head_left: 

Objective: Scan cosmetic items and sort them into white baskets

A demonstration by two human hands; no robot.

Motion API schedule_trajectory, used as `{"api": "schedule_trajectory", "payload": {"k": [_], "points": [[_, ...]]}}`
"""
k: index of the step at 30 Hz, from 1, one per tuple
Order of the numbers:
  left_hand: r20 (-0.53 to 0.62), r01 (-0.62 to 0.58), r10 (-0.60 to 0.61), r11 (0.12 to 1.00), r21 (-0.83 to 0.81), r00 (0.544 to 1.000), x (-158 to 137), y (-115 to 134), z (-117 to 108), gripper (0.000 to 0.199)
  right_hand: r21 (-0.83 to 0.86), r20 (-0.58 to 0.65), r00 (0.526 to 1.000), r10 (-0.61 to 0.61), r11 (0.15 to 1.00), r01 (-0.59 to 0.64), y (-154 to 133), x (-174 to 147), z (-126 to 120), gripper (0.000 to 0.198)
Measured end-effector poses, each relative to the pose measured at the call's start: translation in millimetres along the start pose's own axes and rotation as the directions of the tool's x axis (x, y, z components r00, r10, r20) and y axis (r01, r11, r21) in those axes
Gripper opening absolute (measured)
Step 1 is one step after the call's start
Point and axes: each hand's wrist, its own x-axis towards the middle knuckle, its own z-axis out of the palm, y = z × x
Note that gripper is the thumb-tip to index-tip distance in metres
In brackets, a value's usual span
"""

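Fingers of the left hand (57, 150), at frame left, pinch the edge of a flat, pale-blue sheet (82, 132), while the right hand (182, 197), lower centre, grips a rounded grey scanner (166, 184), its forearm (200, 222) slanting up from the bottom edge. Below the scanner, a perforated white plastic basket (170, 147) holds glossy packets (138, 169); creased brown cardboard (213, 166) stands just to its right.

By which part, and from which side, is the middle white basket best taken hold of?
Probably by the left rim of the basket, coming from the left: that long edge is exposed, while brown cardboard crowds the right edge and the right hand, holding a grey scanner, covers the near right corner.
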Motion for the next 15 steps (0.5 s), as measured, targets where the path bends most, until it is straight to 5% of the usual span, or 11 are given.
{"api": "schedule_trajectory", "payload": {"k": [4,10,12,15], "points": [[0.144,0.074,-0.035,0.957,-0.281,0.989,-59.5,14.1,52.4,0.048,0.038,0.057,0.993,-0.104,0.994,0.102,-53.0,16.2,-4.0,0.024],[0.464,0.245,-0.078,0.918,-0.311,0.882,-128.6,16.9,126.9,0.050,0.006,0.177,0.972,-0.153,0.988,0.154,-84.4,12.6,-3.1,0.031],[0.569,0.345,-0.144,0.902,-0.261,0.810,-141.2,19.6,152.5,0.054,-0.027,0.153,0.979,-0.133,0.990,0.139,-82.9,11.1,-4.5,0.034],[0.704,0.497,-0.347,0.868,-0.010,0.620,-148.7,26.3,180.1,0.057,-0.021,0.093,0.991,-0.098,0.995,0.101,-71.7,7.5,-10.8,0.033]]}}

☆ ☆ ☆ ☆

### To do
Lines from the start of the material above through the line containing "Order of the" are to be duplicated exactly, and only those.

### Expected output
head_left: 

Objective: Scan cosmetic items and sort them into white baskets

A demonstration by two human hands; no robot.

Motion API schedule_trajectory, used as `{"api": "schedule_trajectory", "payload": {"k": [_], "points": [[_, ...]]}}`
"""
k: index of the step at 30 Hz, from 1, one per tuple
Order of the numbers:

Nothing more remains to be done for this exercise.